The sub-moronic ramblings of a semi-functioning illiterate

Why I Love Daryl Dixon

My shrine to Daryl Dixon

My shrine to Daryl Dixon

Oh Daryl Dixon, how do I love thee? Let me count the ways…

For those of you who prefer to reside under rocks there is a show on AMC called THE WALKING DEAD, a television series based on the graphic novel of the same name by Robert Kirkman.

People, this show has something for everyone; lots of action, graphic violence, a wide cast of characters, and the most life-like horde of zombies ever to grace the screen.

[insert ironic trombone sound here]

There are blogs a plenty voicing varying opinions about the show’s storyline, successful or unsuccessful adaptation to the novel and likeability of its characters (THE THROWDOWN and LEBEAU’S LEBLOG being two of the better ones), but the one thing they all seem to agree on is that Daryl Dixon is the breakout character of the show. As for me, Daryl Dixon IS the show.

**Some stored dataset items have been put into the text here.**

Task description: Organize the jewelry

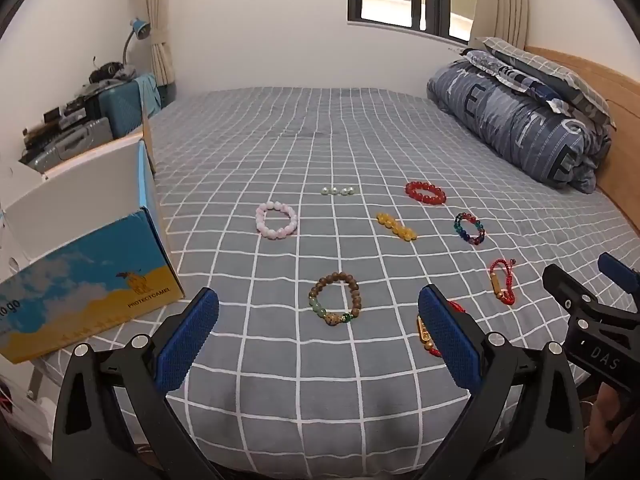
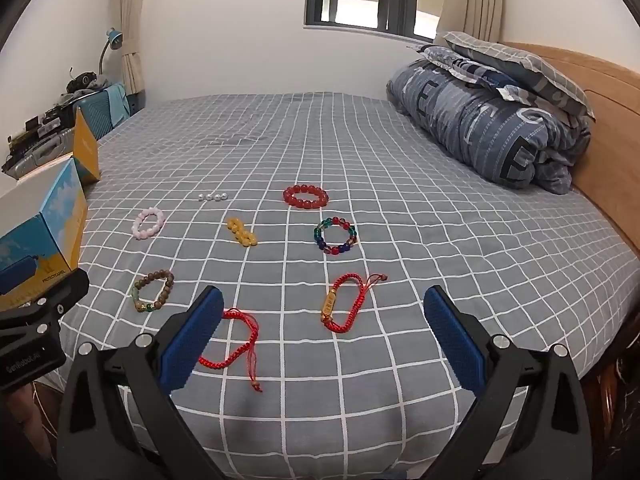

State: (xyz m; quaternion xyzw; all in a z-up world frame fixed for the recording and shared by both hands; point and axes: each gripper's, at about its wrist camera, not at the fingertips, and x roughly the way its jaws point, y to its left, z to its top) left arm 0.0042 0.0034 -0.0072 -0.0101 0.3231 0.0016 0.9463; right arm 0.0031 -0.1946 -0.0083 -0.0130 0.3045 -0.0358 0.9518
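Both grippers, left gripper and right gripper, gape wide, empty. Wooden bracelet lies ahead between left fingers; red cord bracelet ahead of right. Open shoebox left, contents unseen.

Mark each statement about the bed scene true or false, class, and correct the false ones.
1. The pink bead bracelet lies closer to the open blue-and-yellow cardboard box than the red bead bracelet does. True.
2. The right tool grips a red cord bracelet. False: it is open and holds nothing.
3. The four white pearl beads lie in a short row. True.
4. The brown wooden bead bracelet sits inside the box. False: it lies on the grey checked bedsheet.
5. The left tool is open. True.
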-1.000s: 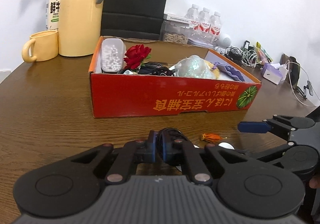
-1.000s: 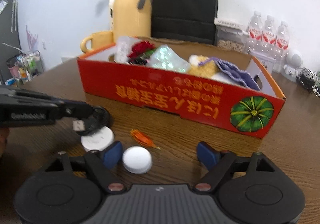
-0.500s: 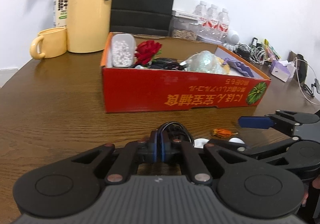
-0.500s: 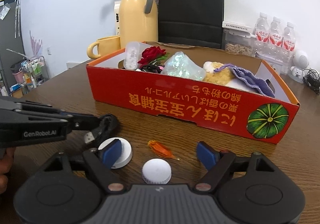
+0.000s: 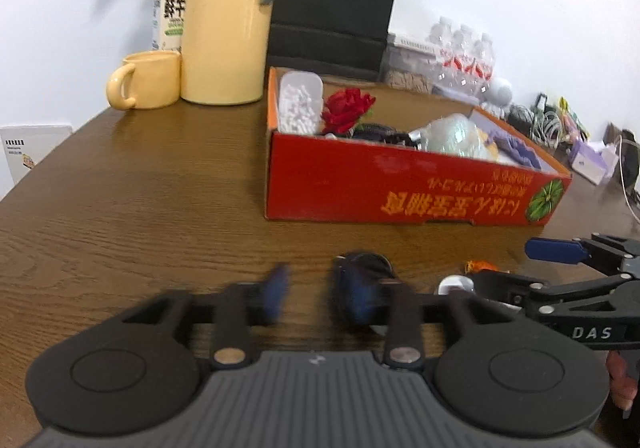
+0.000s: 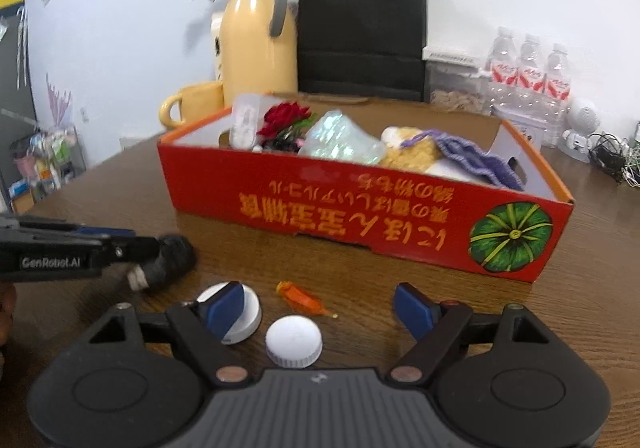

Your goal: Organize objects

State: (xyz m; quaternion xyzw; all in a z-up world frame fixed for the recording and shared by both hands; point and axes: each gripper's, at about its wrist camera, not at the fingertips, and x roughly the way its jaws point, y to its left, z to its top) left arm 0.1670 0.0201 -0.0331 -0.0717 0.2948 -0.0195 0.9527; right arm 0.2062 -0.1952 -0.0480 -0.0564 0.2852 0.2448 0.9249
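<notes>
A coiled black cable [image 5: 370,262] with a silver plug [image 6: 137,280] rests on the brown table [image 5: 140,208], just at my left gripper's right finger. The jaws of my left gripper [image 5: 316,298] are opening, blurred, and no pad presses the cable [image 6: 174,258]. My right gripper [image 6: 320,308] stands open low over the table. A white bottle cap [image 6: 294,340] lies between its fingers. A white round lid [image 6: 244,314] sits behind its left finger. An orange wrapped sweet [image 6: 304,298] lies ahead. The red cardboard box [image 6: 360,224] holds several items.
A yellow thermos jug [image 5: 226,24] and a yellow mug [image 5: 148,80] stand behind the box on the left. A black paper bag [image 6: 360,28], water bottles [image 6: 528,72] and tangled cables [image 5: 548,124] line the back and right. A person's fingers [image 5: 622,380] show at the right edge.
My left gripper's jaws, shut on the black cable before, have parted and the cable now rests on the table. The left view has swung so the box sits further right. The right gripper stays open.
</notes>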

As someone who has spent her life in both Florida and in New England, I can tell you that Norman Reedus’ portrayal of Daryl Dixon satisfies everything I look for in a character. First of all, Norman Reedus not only talks but walks like he’s from South Florida (in reality he is). It’s very distinctive and if you watch the show you’ll see it, sort of like he’s strung up at the shoulders making him walk very erect. In Florida it’s important to stand tall to see what’s coming because down there, you’re bait.

Then there is the added bonus that Norman Reedus was also Murphy McManus, the better half of the vigilante twins better known as THE BOONDOCK SAINTS, a movie that defines the very culture that is New England. Those interested in relocating here be forewarned- you will need to submit to a Boondocks quiz before calling this place your home. If you cannot successfully recite the Boondock Prayer or properly assign which twin dons the Aequitas and which twin the Veritas tattoo then you will be denied citizenship. No really. Get out. NOW.

ddrIf you are still a non-believer in the awesomeness that is Daryl Dixon then consider this: his brother Merle on the show is portrayed by Michael Rooker. Michael Fucking Rooker, people. I’d watch that man narrate a show on how to properly fold towels. Rooker’s Merle character has become an icon of evil and still Daryl Dixon steals the show every damn time. Not too bad for a character that wasn’t even in the original graphic novel.

Daryl Dixon2

No, your eyes are not deceiving you- that is a picture of a mini Daryl Dixon figurine and a trading card glued to a picture frame in front of my Daryl Dixon desktop wallpaper. I guess you can say I am somewhat of a fan.

Sometimes, when I’m alone, I imagine Daryl barreling into New Hampshire to rescue me from a horde of killer zombies. He tosses me on the back of his chopper, calling me his “Lil Ass-Kicker.” Then he and I criss-cross the country, mowing down zombies while blazing a path of glorious redneck destruction.

Sigh. If only…

29 responses

  1. The Elite of Just Alright

    You do realize both Daryl and his brother Merle are original characters for the show? I’m not saying Daryl isn’t awesome, but without the graphic novels, he wouldn’t exist!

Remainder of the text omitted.